→ Instructions for the task
Locate the word "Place" in the entries below, then gather every line that holds it.

→ Data
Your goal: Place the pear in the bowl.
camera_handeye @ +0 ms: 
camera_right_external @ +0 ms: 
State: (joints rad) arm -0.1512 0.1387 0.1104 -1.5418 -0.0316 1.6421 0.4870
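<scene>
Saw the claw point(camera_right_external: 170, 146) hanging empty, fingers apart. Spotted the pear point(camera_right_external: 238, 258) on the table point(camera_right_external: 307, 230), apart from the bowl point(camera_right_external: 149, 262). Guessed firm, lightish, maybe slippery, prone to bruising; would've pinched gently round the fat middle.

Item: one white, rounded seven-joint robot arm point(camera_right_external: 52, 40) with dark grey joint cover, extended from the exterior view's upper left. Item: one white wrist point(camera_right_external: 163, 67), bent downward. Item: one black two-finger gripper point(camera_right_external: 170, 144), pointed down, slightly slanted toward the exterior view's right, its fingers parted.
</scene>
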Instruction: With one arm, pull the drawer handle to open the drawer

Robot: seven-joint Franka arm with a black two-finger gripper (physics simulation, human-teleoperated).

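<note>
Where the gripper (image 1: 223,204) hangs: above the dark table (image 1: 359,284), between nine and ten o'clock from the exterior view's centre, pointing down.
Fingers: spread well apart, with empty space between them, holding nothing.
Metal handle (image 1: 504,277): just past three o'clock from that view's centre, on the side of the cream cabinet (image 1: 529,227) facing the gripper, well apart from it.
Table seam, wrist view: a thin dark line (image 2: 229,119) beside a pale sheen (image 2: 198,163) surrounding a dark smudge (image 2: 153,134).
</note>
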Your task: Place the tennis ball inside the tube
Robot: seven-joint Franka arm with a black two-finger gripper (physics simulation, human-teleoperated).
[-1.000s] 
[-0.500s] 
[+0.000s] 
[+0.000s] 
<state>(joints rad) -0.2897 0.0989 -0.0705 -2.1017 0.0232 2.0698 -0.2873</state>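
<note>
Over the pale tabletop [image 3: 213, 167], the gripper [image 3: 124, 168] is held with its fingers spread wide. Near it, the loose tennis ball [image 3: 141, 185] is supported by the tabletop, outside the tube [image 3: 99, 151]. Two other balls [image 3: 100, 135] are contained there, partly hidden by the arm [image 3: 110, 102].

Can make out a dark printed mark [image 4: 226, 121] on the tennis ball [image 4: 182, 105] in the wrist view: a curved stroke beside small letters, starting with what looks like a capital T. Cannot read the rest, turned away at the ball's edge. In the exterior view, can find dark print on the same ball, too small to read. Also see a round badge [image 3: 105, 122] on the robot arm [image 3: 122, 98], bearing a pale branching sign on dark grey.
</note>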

→ Expected answer
Your goal: Place the pear in the bowl.
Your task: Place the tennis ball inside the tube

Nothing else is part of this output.